» **Task objective**:
The expected result is the material below, reproduced exactly from its first line through the line containing "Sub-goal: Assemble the".

++++ Recorded data

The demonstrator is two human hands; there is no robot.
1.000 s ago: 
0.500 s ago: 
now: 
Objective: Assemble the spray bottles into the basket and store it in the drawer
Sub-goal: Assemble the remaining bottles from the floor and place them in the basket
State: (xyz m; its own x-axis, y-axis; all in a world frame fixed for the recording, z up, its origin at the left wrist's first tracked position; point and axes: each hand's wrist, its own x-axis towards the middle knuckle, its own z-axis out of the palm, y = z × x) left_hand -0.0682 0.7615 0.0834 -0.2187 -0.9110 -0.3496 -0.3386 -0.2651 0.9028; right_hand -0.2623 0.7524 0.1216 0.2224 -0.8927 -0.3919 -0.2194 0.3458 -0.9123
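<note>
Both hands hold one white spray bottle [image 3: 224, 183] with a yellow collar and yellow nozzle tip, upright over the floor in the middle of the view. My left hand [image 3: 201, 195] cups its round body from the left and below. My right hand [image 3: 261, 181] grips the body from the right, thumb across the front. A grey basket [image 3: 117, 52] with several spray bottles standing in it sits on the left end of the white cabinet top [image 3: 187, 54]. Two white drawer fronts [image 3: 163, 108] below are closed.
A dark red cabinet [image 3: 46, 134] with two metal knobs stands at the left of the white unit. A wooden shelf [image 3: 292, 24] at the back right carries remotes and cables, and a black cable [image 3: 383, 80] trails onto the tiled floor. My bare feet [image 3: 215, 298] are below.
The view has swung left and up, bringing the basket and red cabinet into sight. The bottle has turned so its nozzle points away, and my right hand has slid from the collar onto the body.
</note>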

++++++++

» **Your solution**:
The demonstrator is two human hands; there is no robot.
1.000 s ago: 
0.500 s ago: 
now: 
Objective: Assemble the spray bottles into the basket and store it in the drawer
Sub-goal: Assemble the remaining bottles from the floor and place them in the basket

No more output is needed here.